Elle est belle. Elle a des yeux bleus lumineux qui reflètent des rêves célestes et qui invitent, pourtant, à ressentir les mystères originels, charnels de notre terre. Quand elle joue Chopin ou Rachmaninov, sur un piano offert à ses doigts magiques, on n'ose plus bouger, à peine respirer. Et, lorsque l'on va la rencontrer un instant, après son concert donné vendredi dernier à Genève, elle plonge son regard en vous, sourit et vous adresse ses vœux de joie. On a l'impression que tout est vrai, à grands risques d'authenticité, aussi. Il doit être impossible de mentir à cette femme-là.

On l'aura compris: je parle d'Hélène Grimaud. Lorsqu'elle se donne à sa passion et à son art, nul effet extérieur à elle-même, notamment par les mains, ne vient racoler le public. Non, les mains sont en rythme avec le corps qui danse discrètement au-dessus du clavier, épousant l'intensité, le tragique, la légèreté aérienne, l'émotion qui parcourent l'œuvre. Le compositeur et l'interprète se rejoignent, à travers le temps, au-delà des frontières entre les vivants et les morts. Avant elle, au Victoria Hall, il y avait eu un virtuose chinois, qui en faisait beaucoup. Brillant, mais aussitôt oublié. Cette fois, une émotion inoubliable. La technique tout entière pour ouvrir aux sonorités de l'âme. La beauté d'une grande artiste pour inviter à percevoir des beautés intérieures. Mon Dieu, quelle soirée de grâce!

Hélène Grimaud a écrit un livre dans lequel elle évoque son parcours haletant, périlleux d'enfant prodige. Sans la musique, sans des choix voulus et assumés envers et contre tout, le déséquilibre guettait. Mais encore fallait-il un choc qui ouvrît à une dimension intime, dégageant ensuite une intériorité intense de la musique reçue et jouée. Sans doute, était-ce cela ou plus rien. L'événement, ce fut, en pleine forêt perdue au cœur des Etats-Unis, une rencontre extraordinaire avec une louve. Entre l'animal, porteur d'un héritage inaltéré, de codes de survie millénaires et la jeune femme en soif de vérité, il y eut comme un coup de foudre mystérieux. Depuis, Hélène Grimaud a constitué une immense réserve de loups, protégés; mais qui peuvent recevoir des visites, surtout de jeunes, dans une approche respectueuse et pédagogique. Il faut, pense-t-elle, aider les hommes à renouer avec les mystères de la vie, les équilibres fondamentaux; dont ils sont partie prenante. En les perdant de vue, en les détruisant, ils se perdraient eux-mêmes.

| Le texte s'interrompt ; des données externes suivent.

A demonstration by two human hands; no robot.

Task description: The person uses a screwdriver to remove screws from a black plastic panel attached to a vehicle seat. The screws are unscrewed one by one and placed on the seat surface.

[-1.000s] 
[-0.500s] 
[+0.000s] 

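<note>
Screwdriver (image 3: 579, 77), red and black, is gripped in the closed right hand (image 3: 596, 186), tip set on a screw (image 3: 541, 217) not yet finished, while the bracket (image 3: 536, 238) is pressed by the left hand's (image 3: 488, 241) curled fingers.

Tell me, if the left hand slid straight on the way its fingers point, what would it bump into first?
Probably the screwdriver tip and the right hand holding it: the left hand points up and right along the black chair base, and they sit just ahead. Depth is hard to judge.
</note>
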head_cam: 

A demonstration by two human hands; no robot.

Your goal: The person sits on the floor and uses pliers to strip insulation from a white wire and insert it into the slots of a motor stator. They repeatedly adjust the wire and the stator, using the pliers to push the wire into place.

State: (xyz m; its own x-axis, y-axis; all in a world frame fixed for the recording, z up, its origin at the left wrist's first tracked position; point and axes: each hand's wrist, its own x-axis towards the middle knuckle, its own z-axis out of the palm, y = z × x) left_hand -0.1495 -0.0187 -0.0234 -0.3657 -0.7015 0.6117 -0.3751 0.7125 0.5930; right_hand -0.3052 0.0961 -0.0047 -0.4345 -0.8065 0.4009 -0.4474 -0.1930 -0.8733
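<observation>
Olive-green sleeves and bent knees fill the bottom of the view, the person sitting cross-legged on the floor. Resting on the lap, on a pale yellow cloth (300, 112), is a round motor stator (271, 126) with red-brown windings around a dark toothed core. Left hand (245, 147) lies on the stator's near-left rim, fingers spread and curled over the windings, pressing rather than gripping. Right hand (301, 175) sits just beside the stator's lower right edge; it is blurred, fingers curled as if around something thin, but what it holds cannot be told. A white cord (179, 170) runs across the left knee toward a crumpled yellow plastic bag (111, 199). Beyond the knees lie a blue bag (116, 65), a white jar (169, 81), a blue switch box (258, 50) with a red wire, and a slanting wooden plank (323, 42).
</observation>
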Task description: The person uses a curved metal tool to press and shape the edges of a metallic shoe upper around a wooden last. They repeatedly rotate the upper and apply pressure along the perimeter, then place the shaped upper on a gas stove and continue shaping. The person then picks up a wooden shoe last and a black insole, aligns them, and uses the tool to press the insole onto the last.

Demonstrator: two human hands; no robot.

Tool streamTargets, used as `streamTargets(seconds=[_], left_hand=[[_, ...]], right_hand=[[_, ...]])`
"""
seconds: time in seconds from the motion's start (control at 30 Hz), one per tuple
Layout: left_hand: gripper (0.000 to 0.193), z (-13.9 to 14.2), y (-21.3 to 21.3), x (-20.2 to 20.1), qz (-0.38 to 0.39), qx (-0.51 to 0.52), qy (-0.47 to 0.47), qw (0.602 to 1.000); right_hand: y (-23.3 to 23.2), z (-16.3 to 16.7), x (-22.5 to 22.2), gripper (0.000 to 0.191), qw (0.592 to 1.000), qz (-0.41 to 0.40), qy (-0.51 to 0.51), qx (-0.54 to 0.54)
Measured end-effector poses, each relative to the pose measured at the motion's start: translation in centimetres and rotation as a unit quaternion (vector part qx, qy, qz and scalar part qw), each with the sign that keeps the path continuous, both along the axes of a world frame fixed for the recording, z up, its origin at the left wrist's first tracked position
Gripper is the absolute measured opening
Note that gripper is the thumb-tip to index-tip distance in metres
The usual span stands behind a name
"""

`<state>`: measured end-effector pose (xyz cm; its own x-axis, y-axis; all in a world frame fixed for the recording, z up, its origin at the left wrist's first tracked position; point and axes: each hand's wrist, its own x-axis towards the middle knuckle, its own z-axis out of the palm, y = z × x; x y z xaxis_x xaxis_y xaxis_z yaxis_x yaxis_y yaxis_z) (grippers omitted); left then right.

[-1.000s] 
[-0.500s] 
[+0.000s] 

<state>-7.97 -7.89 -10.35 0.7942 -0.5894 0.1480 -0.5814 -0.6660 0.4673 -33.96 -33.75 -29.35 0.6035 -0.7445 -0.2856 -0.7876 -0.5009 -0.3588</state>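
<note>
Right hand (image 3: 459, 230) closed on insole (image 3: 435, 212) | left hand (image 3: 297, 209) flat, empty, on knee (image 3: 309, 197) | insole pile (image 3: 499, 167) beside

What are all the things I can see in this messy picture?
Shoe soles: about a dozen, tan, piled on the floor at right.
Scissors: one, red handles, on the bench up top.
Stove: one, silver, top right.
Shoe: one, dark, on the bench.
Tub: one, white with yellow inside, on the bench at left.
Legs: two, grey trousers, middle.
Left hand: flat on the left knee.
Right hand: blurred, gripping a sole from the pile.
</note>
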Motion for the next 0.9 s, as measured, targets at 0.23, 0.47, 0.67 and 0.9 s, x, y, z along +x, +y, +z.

Animée, depuis lors, d'une force tellurique, se présentant sur scène comme une athlète gracieuse, à la démarche assurée, avec une grande simplicité et un naturel parfait, la belle pianiste peut, comme elle le dit, accueillir en elle des sonorités venues d'ailleurs et, dans les instants de grâce les plus accomplis, se sentir entourée d'une lumière. Des loups chassant en meute dans les forêts préservées et des anges entourant une virtuose habitée: il n'y avait plus qu'à sourire, à pleurer ou à prier. Lorsque j'aurai la tentation de l'abandon, devant le train des choses et les affaires des hommes, je fermerai les yeux et j'écouterai jouer la Reine des loups.